Sri Lanka banned disembarkation of passengers arriving from six African countries due to the detection of the Omicron variant, as did the Maldives, the luxury Indian Ocean resort archipelago.
Israel went further, barring entry to all foreign nationals, mandating quarantine for all Israelis arriving from abroad and red-listing travel to 50 African countries.
It also approved use of the Shin Bet internal security agency’s controversial phone monitoring technology to perform contact tracing of individuals confirmed with the new variant.
The tighter restrictions reflect steps rapidly taken by countries around the world to limit the spread of the Omicron variant just days after it was identified by researchers in South Africa.
The “act first, ask questions later” approach reflects growing alarm about the emergence of a potentially more contagious variant nearly two years into a pandemic that has killed more than five million people, turned lives upside down, and disrupted economies across the globe.

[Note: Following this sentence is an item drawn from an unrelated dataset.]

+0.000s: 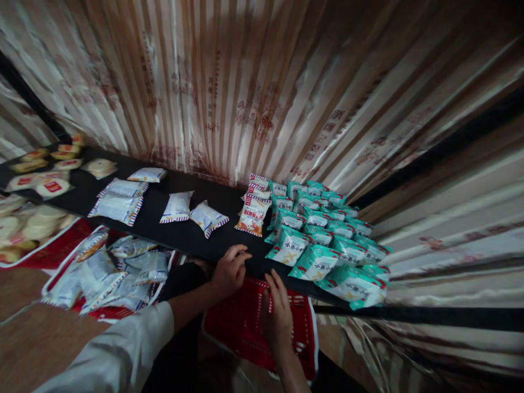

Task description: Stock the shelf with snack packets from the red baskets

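Observation:
My left hand [230, 274] hovers at the front edge of the black shelf [172, 232], its fingers stretched forward with nothing in them. Lower and to the right, my right hand [277, 316] is over a red basket [235, 319] with a white rim, fingers extended and empty. Just beyond my hands, a short row of white-and-orange snack bags [252, 214] with striped edges stands on the shelf. To its right, several rows of teal-and-white snack bags [317, 261] lean close together. Left of the row, two white snack bags [177, 207] lie back side up, apart from each other.
More white bags [118, 199] lie farther left, beside cream-coloured packs [51, 186] at the shelf's far end. A second red basket [104, 273] full of striped-edge bags sits on the floor at left, near another basket of cream packs [36, 226]. Patterned curtain [204, 82] hangs behind.

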Available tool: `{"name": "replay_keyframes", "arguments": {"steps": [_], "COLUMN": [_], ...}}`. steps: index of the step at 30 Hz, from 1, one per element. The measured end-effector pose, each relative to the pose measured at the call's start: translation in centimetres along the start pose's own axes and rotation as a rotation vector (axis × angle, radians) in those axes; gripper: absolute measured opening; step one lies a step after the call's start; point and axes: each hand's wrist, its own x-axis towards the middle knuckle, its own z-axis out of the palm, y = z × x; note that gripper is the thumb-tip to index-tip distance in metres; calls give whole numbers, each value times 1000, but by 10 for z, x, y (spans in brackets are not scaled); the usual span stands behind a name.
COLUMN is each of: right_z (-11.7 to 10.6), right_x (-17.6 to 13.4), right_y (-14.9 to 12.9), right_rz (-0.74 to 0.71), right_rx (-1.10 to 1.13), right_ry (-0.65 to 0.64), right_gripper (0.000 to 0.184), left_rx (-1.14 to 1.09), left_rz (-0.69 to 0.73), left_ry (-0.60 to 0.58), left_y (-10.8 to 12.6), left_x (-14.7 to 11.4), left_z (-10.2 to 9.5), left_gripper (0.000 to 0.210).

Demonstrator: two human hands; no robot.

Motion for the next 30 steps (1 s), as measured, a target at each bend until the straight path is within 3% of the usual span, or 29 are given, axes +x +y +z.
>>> {"name": "replay_keyframes", "arguments": {"steps": [4, 7, 12, 18, 23, 27, 30], "right_z": [16, 27, 48, 72, 77, 70, 61], "right_x": [2, 1, 30, 70, 81, 89, 97], "right_y": [-11, -21, -45, -61, -61, -59, -62], "right_rz": [-63, -57, 41, 94, 130, 194, 152], "right_rx": [59, 125, 248, 317, 320, 285, 309], "right_ry": [-41, -137, -153, -132, -116, -107, -133], "right_gripper": [33, 30, 30, 32, 37, 56, 70], "left_rx": [-70, 54, 424, 524, 394, 136, -88], "left_rz": [31, 23, -116, -75, 8, 23, -32], "left_ry": [-69, 4, 187, 118, 119, 75, 42], "left_y": [-1, -9, -49, -87, -70, -46, -38], "left_x": [-8, -9, 17, 29, 21, 23, 29], "left_z": [-15, -29, -58, -71, -81, -99, -112], "left_gripper": [34, 32, 43, 44, 44, 45, 43]}}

While much remains to be learned about the new variant, researchers are concerned that it may be more resistant to the protection provided by vaccines and could mean that the pandemic lasts for longer than anticipated.
Cases involving the Omicron variant have already been confirmed on multiple continents, with Germany, Italy, Belgium, Israel and Hong Kong all reporting cases in recent days.
David Hui, a respiratory medicine expert and government adviser on the pandemic in Hong Kong, said that even though it is not clear if current coronavirus vaccines are effective against the new variant, the city’s vaccination rate should be increased and that “booster doses should be implemented as soon” as possible.
He said the two people who tested positive for the Omicron variant had received the Pfizer jab and exhibited very mild symptoms, such as a sore throat.
“Vaccines should work but there would be some reduction in effectiveness,” he said.
The United States’ top infectious diseases expert, Dr Anthony Fauci, said he would not be surprised if the new strain is already in the US too.
“We have not detected it yet, but when you have a virus that is showing this degree of transmissibility … it almost invariably is ultimately going to go essentially all over,” he said on NBC television.
In Australia, the New South Wales health department said the infected travellers arrived from one of nine African countries that are now required to quarantine in a hotel upon arrival in Sydney – South Africa, Lesotho, Botswana, Zimbabwe, Mozambique, Namibia, Eswatini, Malawi and the Seychelles.
New Zealand’s Covid-19 Response Minister, Chris Hipkins, said the island nation is taking a precautionary approach.
From late on Sunday, only New Zealand citizens from nine African countries will be allowed entry, and they will be required to spend two weeks in a quarantine hotel run by the military.
Mr Hipkins said officials are confident the variant has not entered New Zealand and they are well placed to keep it out.
Many countries have slapped restrictions on various southern African countries over the past couple of days, including Brazil, Canada, the European Union, Iran, and the US, in response to warnings over the transmissibility of the new variant.
This goes against the advice of the World Health Organisation, which has warned against any overreaction before the variant has been thoroughly studied.